* EXERCISE AIM
Counting the line with "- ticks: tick" as the last one, copy out the lines of the data exactly from the first onward.

── DATA SHOWN

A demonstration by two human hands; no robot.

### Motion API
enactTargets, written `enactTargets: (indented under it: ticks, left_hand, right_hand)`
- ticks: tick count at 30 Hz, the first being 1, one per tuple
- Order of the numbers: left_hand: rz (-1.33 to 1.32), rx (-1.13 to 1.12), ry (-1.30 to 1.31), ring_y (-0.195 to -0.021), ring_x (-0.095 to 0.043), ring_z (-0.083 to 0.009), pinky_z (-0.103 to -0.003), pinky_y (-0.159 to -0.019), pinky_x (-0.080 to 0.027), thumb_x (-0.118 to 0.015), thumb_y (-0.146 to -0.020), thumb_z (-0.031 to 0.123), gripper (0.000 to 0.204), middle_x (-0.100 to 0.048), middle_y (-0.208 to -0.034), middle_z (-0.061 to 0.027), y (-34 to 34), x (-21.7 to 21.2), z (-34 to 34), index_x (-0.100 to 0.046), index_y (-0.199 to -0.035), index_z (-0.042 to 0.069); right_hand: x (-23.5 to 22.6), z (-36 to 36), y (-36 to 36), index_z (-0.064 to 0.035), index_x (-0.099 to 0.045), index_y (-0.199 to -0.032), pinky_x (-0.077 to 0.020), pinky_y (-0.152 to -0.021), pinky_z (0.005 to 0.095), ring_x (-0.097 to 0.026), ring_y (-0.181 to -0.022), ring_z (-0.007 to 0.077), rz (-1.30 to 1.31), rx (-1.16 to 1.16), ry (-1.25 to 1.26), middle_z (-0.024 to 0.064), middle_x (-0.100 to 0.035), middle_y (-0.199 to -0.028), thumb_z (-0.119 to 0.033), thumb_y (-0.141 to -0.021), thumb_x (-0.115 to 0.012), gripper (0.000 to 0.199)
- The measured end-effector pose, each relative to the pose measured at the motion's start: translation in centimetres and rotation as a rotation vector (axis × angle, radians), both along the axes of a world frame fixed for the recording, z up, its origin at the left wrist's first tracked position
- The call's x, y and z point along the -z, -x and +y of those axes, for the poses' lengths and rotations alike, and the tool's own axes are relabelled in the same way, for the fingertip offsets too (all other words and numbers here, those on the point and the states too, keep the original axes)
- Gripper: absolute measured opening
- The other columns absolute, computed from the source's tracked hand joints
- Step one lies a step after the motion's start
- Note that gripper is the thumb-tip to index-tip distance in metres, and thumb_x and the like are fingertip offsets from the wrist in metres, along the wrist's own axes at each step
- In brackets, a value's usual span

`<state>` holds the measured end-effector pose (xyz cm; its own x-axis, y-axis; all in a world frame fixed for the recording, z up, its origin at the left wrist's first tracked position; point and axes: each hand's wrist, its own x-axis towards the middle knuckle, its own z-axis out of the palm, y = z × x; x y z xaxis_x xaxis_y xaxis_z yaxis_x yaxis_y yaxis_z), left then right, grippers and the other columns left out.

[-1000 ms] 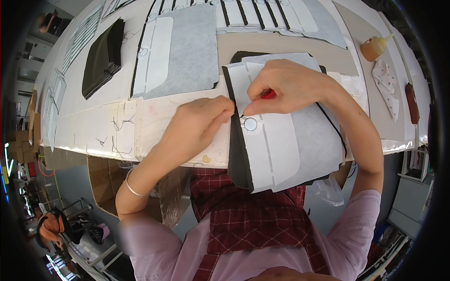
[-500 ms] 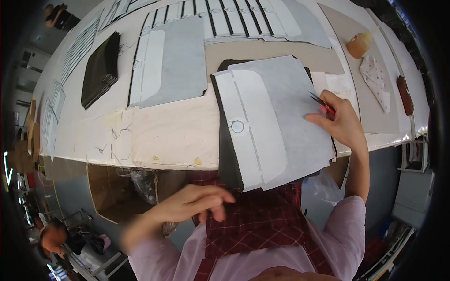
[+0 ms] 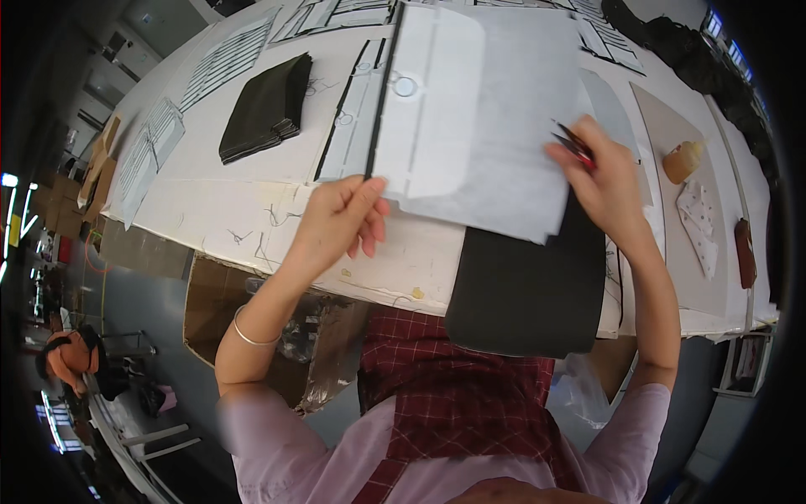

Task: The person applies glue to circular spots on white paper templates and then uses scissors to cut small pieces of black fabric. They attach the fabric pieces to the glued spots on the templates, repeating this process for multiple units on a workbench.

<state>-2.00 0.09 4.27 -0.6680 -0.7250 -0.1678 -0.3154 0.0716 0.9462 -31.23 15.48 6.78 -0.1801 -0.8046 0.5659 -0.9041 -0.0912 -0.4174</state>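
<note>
Left hand on the near left corner of the sheet, and it's a narrow pinch, thumb against forefinger, with the other fingers loosely curled below! Over on the right, the right hand is closed around a pair of snips, red at the grip, the dark blades apart and pointing left across the sheet; its thumb sits right by the sheet's right edge, though whether it presses there I cannot tell. And the sheet itself: pale and flat, a whiter panel down its left side, grey-blue to the right, a dark strip along the left edge, and a small round mark on the white part. It's over the far middle of the table, slightly blurred, its near edge overlapping a black piece that hangs off the table's near edge. Far left lies a black stack; on the right, an amber bottle stands just beyond a spotted cloth.
</note>
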Motion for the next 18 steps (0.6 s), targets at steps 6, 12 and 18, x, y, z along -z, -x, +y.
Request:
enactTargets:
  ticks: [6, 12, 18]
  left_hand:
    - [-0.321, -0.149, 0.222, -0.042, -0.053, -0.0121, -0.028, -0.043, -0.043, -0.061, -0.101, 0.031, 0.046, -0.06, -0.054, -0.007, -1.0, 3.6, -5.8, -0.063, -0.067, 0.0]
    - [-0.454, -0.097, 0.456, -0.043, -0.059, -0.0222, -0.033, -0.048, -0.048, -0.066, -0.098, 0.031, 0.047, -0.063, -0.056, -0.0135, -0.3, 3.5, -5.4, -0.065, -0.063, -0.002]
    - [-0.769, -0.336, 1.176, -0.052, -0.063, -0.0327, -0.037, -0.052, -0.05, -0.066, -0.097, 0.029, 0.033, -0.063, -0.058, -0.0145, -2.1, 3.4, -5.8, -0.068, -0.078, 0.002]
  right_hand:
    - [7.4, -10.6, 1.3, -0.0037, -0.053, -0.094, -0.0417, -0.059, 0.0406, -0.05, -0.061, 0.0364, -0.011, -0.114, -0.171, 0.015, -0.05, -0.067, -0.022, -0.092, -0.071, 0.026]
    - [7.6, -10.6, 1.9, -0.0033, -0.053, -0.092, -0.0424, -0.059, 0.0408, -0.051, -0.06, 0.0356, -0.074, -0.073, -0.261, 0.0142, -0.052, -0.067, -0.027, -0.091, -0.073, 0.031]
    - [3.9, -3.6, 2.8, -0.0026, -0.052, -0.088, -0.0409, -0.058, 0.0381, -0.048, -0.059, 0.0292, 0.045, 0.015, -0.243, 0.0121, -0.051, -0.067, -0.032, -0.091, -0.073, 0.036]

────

* ANSWER SECTION
A demonstration by two human hands; no robot.

### Motion API
enactTargets, written `enactTargets: (indented under it: ticks, left_hand, right_hand)`
- ticks: tick count at 30 Hz, the first being 1, one per tuple

This answer requires nothing else.